1: Can someone explain to me why the square of the magnitude of the wave function is the probability that a particle is at a given point x? It seems like it should be obvious... but it feels like a leap of faith to me...

2: If the function is Psi*sin(2*pi*f*t) then isn't it's double derivative in terms of time -Psi*4*pi^2*f^2*sin(2*pi*f*t)? What happened to the sine/time component when we plugged it into the original wave equation?

Now, studiot, this "contradiction", as you explained, has never been resolved. I believe though that individual particles do not move through space as we normally understand movement.

Euclidean geometry would tell us that the shortest distance between two points is a straight line, but Einstein showed us the shortest distance between two points is actually based on the curvature of spacetime through which these two points are separated.

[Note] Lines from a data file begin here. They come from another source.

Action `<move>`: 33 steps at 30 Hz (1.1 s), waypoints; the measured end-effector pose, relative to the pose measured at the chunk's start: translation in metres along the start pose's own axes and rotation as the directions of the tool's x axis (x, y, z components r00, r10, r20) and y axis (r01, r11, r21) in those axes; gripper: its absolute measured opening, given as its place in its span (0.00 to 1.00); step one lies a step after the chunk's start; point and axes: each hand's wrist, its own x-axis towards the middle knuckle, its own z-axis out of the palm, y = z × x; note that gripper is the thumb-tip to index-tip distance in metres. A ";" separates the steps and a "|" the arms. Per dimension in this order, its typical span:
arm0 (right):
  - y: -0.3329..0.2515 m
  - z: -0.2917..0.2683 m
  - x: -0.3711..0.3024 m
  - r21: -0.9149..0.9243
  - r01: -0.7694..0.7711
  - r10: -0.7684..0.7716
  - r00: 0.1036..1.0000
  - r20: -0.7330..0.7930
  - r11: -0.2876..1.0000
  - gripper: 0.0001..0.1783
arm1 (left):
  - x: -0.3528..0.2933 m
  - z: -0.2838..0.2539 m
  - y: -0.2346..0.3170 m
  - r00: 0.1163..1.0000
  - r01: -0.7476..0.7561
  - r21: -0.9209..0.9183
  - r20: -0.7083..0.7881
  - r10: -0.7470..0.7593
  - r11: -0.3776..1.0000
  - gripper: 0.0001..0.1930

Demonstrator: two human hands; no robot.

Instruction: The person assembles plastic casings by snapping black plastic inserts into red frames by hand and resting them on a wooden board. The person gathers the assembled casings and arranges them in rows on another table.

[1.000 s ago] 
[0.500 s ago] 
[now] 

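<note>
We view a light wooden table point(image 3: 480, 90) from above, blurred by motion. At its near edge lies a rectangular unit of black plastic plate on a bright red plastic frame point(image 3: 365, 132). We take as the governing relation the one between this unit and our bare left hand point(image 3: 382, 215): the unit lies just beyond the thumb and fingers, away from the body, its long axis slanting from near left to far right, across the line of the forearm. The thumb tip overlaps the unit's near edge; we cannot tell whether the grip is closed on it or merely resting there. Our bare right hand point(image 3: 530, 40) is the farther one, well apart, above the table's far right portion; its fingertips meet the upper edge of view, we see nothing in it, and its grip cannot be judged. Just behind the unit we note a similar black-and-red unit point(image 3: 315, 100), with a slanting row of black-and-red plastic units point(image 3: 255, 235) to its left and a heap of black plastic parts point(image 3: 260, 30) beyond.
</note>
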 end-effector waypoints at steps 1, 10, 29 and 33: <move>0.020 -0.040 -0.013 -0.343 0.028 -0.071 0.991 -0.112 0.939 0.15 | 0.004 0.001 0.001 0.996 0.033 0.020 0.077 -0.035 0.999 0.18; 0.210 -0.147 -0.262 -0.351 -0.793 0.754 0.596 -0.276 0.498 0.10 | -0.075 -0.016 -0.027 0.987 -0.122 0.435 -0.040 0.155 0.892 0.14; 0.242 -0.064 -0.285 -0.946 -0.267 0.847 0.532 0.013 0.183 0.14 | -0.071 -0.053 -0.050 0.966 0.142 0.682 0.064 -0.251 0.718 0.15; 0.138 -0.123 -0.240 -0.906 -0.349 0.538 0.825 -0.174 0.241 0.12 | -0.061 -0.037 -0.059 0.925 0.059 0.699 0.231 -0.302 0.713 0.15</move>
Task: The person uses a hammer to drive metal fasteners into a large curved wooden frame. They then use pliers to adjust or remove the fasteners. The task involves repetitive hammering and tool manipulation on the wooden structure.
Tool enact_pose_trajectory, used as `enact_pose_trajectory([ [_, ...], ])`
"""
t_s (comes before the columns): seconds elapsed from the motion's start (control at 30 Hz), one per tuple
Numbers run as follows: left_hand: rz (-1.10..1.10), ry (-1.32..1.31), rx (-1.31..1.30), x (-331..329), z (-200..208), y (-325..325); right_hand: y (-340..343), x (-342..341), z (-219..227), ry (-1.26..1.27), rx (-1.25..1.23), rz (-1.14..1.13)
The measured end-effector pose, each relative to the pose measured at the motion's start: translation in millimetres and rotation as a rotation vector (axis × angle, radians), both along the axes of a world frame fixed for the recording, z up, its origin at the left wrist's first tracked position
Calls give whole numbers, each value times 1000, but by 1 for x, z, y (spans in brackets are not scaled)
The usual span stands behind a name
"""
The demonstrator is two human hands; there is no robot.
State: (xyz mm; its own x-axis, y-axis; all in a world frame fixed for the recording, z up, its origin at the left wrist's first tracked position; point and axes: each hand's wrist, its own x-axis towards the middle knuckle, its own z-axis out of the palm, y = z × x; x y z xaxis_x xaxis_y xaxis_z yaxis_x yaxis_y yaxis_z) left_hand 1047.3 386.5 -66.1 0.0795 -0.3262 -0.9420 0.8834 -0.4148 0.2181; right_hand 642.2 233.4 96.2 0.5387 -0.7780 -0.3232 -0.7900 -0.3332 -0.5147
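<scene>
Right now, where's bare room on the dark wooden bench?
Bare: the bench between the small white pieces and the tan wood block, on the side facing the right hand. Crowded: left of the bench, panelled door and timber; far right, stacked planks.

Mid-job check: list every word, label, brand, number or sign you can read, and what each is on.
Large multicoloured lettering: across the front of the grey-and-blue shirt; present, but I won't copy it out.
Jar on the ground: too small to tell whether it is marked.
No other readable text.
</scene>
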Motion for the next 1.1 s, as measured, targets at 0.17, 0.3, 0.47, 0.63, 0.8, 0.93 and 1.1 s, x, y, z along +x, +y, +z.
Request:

In quantum mechanics, we can not ever know both the position and the velocity of a particle at a given time. Not only that, but these are actually randomly determined (within a certain degree of certainty) often when we measure them.

So my question to you now is this: can we truly be certain that a particle is contradictint classical physics or is it simply that we don't know what happens between the moment before it "jumps" and the moment after?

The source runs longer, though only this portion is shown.